[Opening EXTRACTED ENTRIES section]

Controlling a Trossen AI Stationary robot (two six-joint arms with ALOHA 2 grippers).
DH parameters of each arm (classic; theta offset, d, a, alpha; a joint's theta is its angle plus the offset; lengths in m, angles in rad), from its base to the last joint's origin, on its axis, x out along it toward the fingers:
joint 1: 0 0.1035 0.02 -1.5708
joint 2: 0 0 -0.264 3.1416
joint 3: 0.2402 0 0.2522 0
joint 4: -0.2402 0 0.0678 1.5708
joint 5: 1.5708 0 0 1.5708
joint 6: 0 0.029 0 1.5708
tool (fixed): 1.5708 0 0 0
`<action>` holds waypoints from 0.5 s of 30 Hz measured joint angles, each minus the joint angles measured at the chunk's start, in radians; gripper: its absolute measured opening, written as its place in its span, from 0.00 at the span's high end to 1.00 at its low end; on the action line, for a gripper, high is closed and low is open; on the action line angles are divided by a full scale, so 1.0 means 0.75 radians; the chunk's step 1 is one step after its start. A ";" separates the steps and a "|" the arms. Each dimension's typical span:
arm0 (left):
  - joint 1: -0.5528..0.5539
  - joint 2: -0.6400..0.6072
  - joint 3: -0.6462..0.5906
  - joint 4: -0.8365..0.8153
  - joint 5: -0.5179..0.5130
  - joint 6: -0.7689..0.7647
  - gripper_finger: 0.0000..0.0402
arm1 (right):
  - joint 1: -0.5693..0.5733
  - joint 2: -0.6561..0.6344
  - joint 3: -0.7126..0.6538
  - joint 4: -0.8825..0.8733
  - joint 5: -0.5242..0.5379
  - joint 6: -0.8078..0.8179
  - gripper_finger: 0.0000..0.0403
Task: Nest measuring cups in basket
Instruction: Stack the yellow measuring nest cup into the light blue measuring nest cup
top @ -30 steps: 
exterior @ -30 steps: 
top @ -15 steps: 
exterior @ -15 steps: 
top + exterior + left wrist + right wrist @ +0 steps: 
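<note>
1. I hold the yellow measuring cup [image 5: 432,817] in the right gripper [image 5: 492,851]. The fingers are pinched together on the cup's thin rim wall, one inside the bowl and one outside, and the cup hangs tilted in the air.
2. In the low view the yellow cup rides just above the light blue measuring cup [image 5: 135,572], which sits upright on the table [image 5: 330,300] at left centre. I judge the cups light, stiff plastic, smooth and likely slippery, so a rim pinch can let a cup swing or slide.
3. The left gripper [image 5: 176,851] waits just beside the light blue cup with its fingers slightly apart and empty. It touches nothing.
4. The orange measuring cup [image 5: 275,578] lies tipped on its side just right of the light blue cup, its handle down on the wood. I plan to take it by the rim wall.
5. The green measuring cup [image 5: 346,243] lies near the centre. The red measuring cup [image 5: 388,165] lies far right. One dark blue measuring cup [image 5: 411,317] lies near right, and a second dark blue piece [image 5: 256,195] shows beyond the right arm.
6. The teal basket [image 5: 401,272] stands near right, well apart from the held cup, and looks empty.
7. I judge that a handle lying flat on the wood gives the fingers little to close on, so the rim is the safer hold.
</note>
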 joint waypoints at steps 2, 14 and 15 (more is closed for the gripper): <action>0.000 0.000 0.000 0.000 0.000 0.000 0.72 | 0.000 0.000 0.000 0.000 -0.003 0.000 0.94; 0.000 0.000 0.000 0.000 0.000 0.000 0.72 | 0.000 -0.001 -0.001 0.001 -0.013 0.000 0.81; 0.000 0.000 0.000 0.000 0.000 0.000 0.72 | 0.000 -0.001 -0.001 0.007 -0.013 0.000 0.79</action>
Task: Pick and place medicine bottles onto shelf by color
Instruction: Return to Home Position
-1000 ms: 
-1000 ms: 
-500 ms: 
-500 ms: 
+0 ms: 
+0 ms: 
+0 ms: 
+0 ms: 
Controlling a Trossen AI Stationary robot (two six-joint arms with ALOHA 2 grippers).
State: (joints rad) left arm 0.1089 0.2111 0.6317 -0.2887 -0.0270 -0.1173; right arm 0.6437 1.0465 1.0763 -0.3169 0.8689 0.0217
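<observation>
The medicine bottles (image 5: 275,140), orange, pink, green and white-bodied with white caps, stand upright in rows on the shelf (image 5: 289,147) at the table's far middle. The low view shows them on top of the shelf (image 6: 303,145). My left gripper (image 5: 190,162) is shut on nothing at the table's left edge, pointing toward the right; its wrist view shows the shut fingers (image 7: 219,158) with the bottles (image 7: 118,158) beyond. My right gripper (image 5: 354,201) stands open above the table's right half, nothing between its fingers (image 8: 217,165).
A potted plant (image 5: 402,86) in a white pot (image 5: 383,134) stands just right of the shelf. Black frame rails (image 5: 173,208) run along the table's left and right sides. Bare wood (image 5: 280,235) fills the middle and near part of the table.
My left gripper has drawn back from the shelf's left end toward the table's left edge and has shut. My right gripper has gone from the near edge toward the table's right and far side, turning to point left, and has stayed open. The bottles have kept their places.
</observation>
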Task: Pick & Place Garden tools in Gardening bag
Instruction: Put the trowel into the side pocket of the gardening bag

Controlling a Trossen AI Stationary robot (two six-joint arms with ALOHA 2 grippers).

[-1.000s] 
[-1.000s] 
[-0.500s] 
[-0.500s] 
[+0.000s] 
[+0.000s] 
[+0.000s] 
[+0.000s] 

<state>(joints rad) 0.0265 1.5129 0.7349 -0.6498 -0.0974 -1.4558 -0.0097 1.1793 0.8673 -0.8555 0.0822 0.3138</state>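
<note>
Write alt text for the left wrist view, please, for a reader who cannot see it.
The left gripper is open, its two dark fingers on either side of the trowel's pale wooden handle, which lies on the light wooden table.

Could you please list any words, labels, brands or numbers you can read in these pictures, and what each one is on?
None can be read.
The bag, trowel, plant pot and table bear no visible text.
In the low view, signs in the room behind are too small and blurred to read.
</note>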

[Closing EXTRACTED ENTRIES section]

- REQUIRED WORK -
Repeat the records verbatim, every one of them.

- SOLUTION -
Controlling a Trossen AI Stationary robot (two six-joint arms with ALOHA 2 grippers).
DH parameters of each arm (classic; theta offset, d, a, alpha; a joint's theta is its angle plus the offset; lengths in m, angles in rad), from its base to the last joint's origin, on its axis, x out along it toward the fingers:
joint 1: 0 0.1035 0.02 -1.5708
joint 2: 0 0 -0.264 3.1416
joint 3: 0.2402 0 0.2522 0
joint 4: -0.2402 0 0.0678 1.5708
joint 5: 1.5708 0 0 1.5708
joint 6: 0 0.029 0 1.5708
tool (fixed): 1.5708 0 0 0
`<action>` holds waypoints from 0.5 s of 30 Hz measured joint angles, each minus the joint angles measured at the chunk's start, in radians; gripper: its absolute measured opening, written as its place in its span, from 0.00 at the span's high end to 1.00 at its low end; on the action line, for a gripper, high is closed and low is open; on the action line angles are divided by a full scale, so 1.0 means 0.75 radians; the chunk's step 1 is one step after its start. A ";" separates the steps and a "|" the arms. Each dimension's typical span:
arm0 (left):
  - joint 1: -0.5528..0.5539
  - joint 2: -0.6400..0.6072
  - joint 3: -0.6462..0.5906
  - joint 4: -0.8365..0.8153
  - joint 5: -0.5179..0.5130
  - joint 6: -0.7689..0.7647
  - gripper_finger: 0.0000..0.0402
arm1 (right):
  - joint 1: -0.5693..0.5733
  - joint 2: -0.6561..0.6344
  - joint 3: -0.7126..0.6538
  - joint 4: -0.8825..0.8733
  - joint 5: -0.5242..0.5379
  - joint 6: -0.8078..0.8179
  - gripper_finger: 0.0000..0.0403
Task: Nest measuring cups in basket
Instruction: Stack the yellow measuring nest cup into the light blue measuring nest cup
top @ -30 steps: 
exterior @ -30 steps: 
top @ -15 steps: 
exterior @ -15 steps: 
top + exterior + left wrist + right wrist @ +0 steps: 
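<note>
1. I hold the yellow measuring cup [image 5: 432,817] in the right gripper [image 5: 492,851]. The fingers are pinched together on the cup's thin rim wall, one inside the bowl and one outside, and the cup hangs tilted in the air.
2. In the low view the yellow cup rides just above the light blue measuring cup [image 5: 135,572], which sits upright on the table [image 5: 330,300] at left centre. I judge the cups light, stiff plastic, smooth and likely slippery, so a rim pinch can let a cup swing or slide.
3. The left gripper [image 5: 176,851] waits just beside the light blue cup with its fingers slightly apart and empty. It touches nothing.
4. The orange measuring cup [image 5: 275,578] lies tipped on its side just right of the light blue cup, its handle down on the wood. I plan to take it by the rim wall.
5. The green measuring cup [image 5: 346,243] lies near the centre. The red measuring cup [image 5: 388,165] lies far right. One dark blue measuring cup [image 5: 411,317] lies near right, and a second dark blue piece [image 5: 256,195] shows beyond the right arm.
6. The teal basket [image 5: 401,272] stands near right, well apart from the held cup, and looks empty.
7. I judge that a handle lying flat on the wood gives the fingers little to close on, so the rim is the safer hold.
</note>
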 joint waypoints at steps 2, 14 and 15 (more is closed for the gripper): <action>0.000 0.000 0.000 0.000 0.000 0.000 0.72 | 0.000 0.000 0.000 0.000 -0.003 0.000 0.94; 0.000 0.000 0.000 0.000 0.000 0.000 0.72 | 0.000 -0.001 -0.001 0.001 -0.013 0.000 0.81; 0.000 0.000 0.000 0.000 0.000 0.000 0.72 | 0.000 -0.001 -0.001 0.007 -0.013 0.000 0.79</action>
Task: Pick and place medicine bottles onto shelf by color
Instruction: Return to Home Position
-1000 ms: 
-1000 ms: 
-500 ms: 
-500 ms: 
+0 ms: 
+0 ms: 
+0 ms: 
+0 ms: 
Controlling a Trossen AI Stationary robot (two six-joint arms with ALOHA 2 grippers).
State: (joints rad) left arm 0.1089 0.2111 0.6317 -0.2887 -0.0270 -0.1173; right arm 0.6437 1.0465 1.0763 -0.3169 0.8689 0.0217
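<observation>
The medicine bottles (image 5: 275,140), orange, pink, green and white-bodied with white caps, stand upright in rows on the shelf (image 5: 289,147) at the table's far middle. The low view shows them on top of the shelf (image 6: 303,145). My left gripper (image 5: 190,162) is shut on nothing at the table's left edge, pointing toward the right; its wrist view shows the shut fingers (image 7: 219,158) with the bottles (image 7: 118,158) beyond. My right gripper (image 5: 354,201) stands open above the table's right half, nothing between its fingers (image 8: 217,165).
A potted plant (image 5: 402,86) in a white pot (image 5: 383,134) stands just right of the shelf. Black frame rails (image 5: 173,208) run along the table's left and right sides. Bare wood (image 5: 280,235) fills the middle and near part of the table.
My left gripper has drawn back from the shelf's left end toward the table's left edge and has shut. My right gripper has gone from the near edge toward the table's right and far side, turning to point left, and has stayed open. The bottles have kept their places.
</observation>
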Task: Pick & Place Garden tools in Gardening bag
Instruction: Put the trowel into the side pocket of the gardening bag

Controlling a Trossen AI Stationary robot (two six-joint arms with ALOHA 2 grippers).

[-1.000s] 
[-1.000s] 
[-0.500s] 
[-0.500s] 
[+0.000s] 
[+0.000s] 
[+0.000s] 
[+0.000s] 

<state>(joints rad) 0.0265 1.5129 0.7349 -0.6498 -0.0974 -1.4558 -0.0097 1.1793 0.8673 -0.8555 0.0822 0.3138</state>
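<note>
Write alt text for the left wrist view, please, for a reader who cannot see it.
The left gripper is open, its two dark fingers on either side of the trowel's pale wooden handle, which lies on the light wooden table.

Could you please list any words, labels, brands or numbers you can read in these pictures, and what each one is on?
None can be read.
The bag, trowel, plant pot and table bear no visible text.
In the low view, signs in the room behind are too small and blurred to read.
</note>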

Nothing further belongs to this answer.